The U.K.’s data protection regulator began publishing the details of cases where organizations breached the General Data Protection Regulation (GDPR) but were not fined.
The Information Commissioner’s Office (ICO) believes the move highlights the regulator’s pragmatism regarding GDPR enforcement and improves transparency.
The ICO’s director of investigations said in December the regulator would publish all reprimands from January 2022 onward, excluding cases involving national security and ongoing legal proceedings. In a speech at the National Association of Data Protection Officers conference in November, Information Commissioner John Edwards said he wanted “to have a predictable approach to enforcement,” where “regulating for outcomes, not outputs” was the main driver.
“The number or quantum of fines is not the measure of our success or failure, nor of our impact,” he said.
“Every regulatory action must be a lesson learned by the rest of the economy and play a role in behavior change,” Edwards continued. “… By publicizing and explaining our enforcement action(s), organizations won’t be able to rely on the ‘I didn’t know any better’ defense. Our approach to enforcement should not be a surprise, either to other organizations or to the public. Certainty breeds trust.”
The majority of the reprimands currently posted involve public-sector organizations, which Edwards admitted he was reluctant to fine because it creates a “money-go-round” of public money shifting between the Treasury and government departments.
Virgin Media was reprimanded in September for failing to properly deal with subject access requests quickly enough between July 2021 and April 2022. The ICO recommended the company provide additional staff to ensure future access request compliance.
“By publicizing and explaining our enforcement action(s), organizations won’t be able to rely on the ‘I didn’t know any better’ defense. Our approach to enforcement should not be a surprise, either to other organizations or to the public. Certainty breeds trust.”

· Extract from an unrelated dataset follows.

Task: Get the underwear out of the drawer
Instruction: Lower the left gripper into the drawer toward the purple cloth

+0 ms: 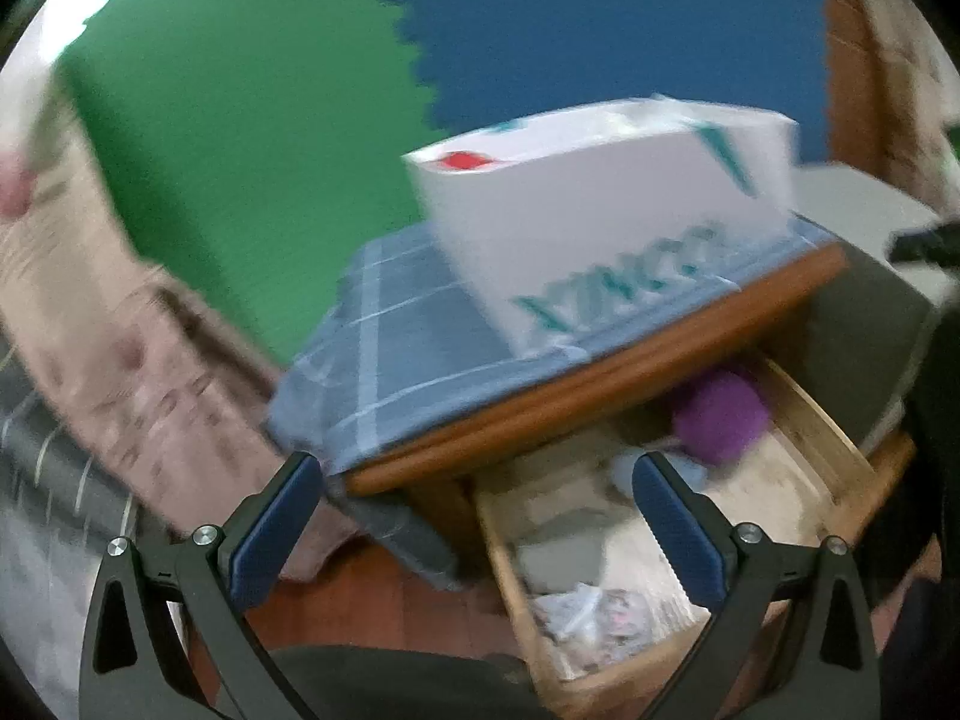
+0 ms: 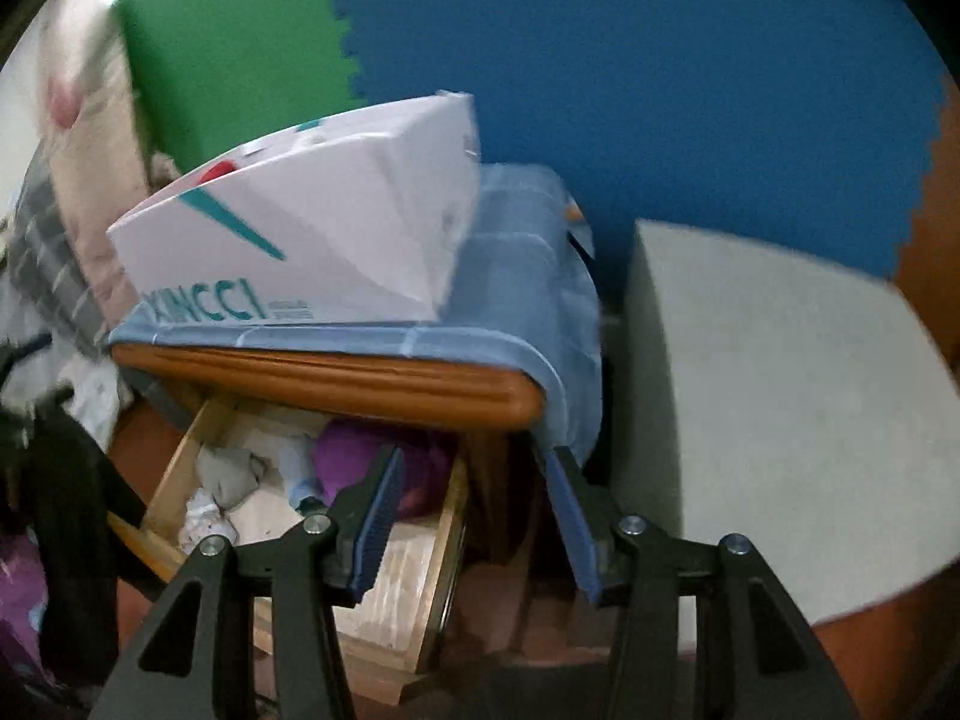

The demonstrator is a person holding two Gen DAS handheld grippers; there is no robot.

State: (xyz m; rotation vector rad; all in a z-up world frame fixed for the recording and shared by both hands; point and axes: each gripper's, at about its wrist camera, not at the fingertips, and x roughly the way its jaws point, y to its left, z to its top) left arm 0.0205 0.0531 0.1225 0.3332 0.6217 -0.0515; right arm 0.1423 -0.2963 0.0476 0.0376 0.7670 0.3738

U.K. Information Commissioner John Edwards
Other companies to receive reprimands were Allied Health Professionals, which was accused of accidentally making patient data available to other health providers without patients’ consent; Direct Clothing, where an online customer was allegedly defrauded after a hacker exploited a website vulnerability; and LGBTQ+ dating app Grindr over the way it allegedly failed to notify users personal data could be used by third parties for targeted advertising.
Legal experts shared mixed views toward the ICO’s approach.
Emily Carter, information law partner at law firm Kingsley Napley, said publishing reprimands “provides organizations with valuable insight into the areas of focus and concern for the ICO and the circumstances in which formal action will be taken.” The regulator’s action “is likely to encourage greater data protection compliance,” she said.
Eddie Powell, partner at law firm Fladgate, said such disclosure will help companies’ GDPR compliance in two ways:
- The more published decisions from the ICO relating to breaches, the easier it will be for companies to work out what they can and cannot do within the scope of the law.
- The “naming and shaming” effect of publicizing reprimands should encourage companies to devote sufficient resources to compliance to avoid negative publicity.
However, Powell also warned there is a danger the ICO could view issuing reprimands as a way “to quickly deal with complaints on a rough and ready basis.”
Becky White, senior data protection solicitor at law firm Harper James, said the ICO’s approach is “unfair.” Unlike monetary penalty notices or enforcement notices, there is no set process under the U.K. GDPR or the U.K. Data Protection Act 2018 governing how the regulator should investigate the facts surrounding the issuing of a reprimand or whether an organization can appeal.
“This could leave organizations in the undesirable position of having information regarding their alleged noncompliance made publicly available but without an obvious route to challenge it or make representations to the ICO,” said White. “It could also place them—potentially unfairly—on the backfoot during the litigation process, where claimants could use the reprimand as a foundation on which to start a claim for compensation.”
Abigail Healey, consultant at Quillon Law, questioned whether reprimands will have the desired deterrent effect.
“Many breaches are fact specific, whether to the organization, individuals involved, or technological processes,” she said. “Unless third parties actively dive into the detail of a particular reprimand, it is difficult to see how lessons will be learned at first blush.”
Healey warned organizations might be less inclined to self-report if there is a risk the potential GDPR breach and compliance failings will later be published. Instead, rather than let companies try to work out what they might be doing right or wrong, she said she believes the ICO “would be far better issuing general guidance on trends or developments arising out of the reprimands that need bringing to the attention of other organizations.”